== WHAT YOU HAVE TO DO ==
What you need to produce is the complete listing, repeated exactly.

"""

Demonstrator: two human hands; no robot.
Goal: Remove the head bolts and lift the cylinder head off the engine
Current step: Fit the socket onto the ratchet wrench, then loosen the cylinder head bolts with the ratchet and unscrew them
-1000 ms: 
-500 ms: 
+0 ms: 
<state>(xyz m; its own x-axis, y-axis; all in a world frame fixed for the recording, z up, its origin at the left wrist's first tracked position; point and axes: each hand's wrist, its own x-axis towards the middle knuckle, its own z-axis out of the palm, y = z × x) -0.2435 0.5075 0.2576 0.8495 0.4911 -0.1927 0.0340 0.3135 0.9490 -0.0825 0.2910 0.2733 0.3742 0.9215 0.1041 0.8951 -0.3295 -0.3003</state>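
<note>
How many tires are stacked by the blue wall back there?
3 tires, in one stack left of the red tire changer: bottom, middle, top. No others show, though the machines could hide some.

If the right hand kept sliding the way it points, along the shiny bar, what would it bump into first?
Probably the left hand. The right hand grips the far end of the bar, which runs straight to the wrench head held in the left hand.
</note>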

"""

== EXERCISE ANSWER ==
Demonstrator: two human hands; no robot.
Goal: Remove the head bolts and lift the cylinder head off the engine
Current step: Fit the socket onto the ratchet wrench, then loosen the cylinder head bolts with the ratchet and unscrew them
-1000 ms: 
-500 ms: 
+0 ms: 
<state>(xyz m; its own x-axis, y-axis; all in a world frame fixed for the recording, z up, its origin at the left wrist's first tracked position; point and axes: each hand's wrist, its own x-axis towards the middle knuckle, its own z-axis out of the palm, y = z × x) -0.2435 0.5075 0.2576 0.8495 0.4911 -0.1927 0.0340 0.3135 0.9490 -0.0825 0.2910 0.2733 0.3742 0.9215 0.1041 0.8951 -0.3295 -0.3003</state>
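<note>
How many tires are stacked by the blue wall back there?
3 tires, in one stack left of the red tire changer: bottom, middle, top. No others show, though the machines could hide some.

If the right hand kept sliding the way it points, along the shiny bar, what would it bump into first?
Probably the left hand. The right hand grips the far end of the bar, which runs straight to the wrench head held in the left hand.
</note>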

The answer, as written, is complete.